There are also relative positional embedding (1D case), in which the relative distance between patches are considered to encode the spatial information. This is to apply to query vs key/value that the position difference $p_q-p_k$ is considered. Extra attention is computed, which attends query to the relative positional embedding, and add the result to the main attention between query and key as bias before applying softmax.

The paper found that various ways of positional embedding has no significant difference. Without positional embedding, however, yields the worst performance since that is simply a “bag of patches”.

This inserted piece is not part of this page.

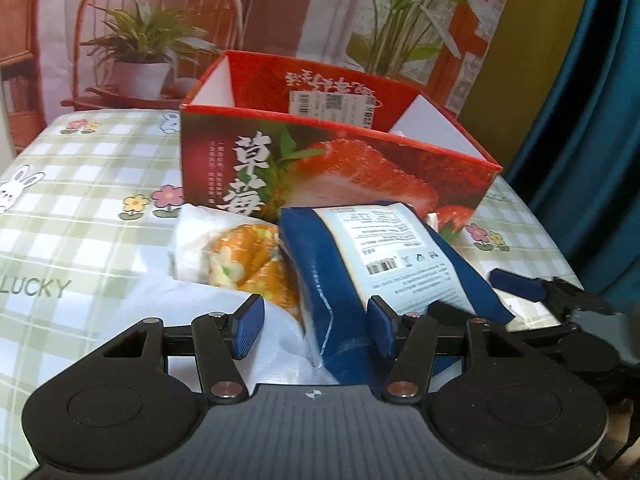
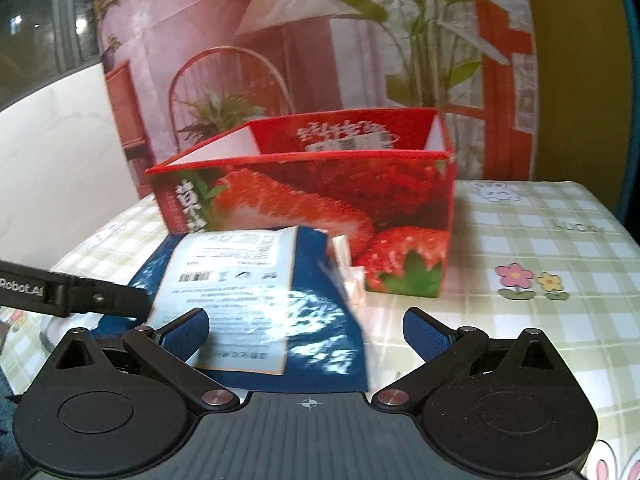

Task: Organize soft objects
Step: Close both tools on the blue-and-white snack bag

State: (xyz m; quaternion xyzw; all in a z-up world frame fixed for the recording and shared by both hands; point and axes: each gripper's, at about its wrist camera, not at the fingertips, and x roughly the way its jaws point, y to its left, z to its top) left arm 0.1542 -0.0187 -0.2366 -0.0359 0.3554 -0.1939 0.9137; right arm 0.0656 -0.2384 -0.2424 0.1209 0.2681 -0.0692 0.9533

Instead of attention on a sequence, there are axial attention (Huang et al, 2020 and Ho et al, 2019). That is to perform attention on each axis of the multi-dimensional input tensor independently. Each attention operation mixes information along a particular axis while keeping information along other axes independent. An example is Wang et al (2020), where all 3x3 conv in ResNet50 are replaced by axial self-attention, i.e., row and column attention augmented by relative positional encoding. The paper explored this approach to produce Axial-ViT. It is found to perform better but more costly to compute. It is because each transformer block will be replaced by two axial transformer blocks and an extra MLP is added.

Implementation

The author open-sourced the code on GitHub. Hugging Face also has an implementation of ViT in the transformers library. An example code is as follows:

from transformers import ViTConfig, ViTModel, ViTImageProcessor, ViTForImageClassification
from PIL import Image
import requests

# optional: load the pretrained model
modelid = "google/vit-base-patch16-224"
configuration = ViTConfig()      # default config is same as vit-base-patch16-224"
model = ViTModel(configuration)  # or ViTModel.from_pretrained(modelid)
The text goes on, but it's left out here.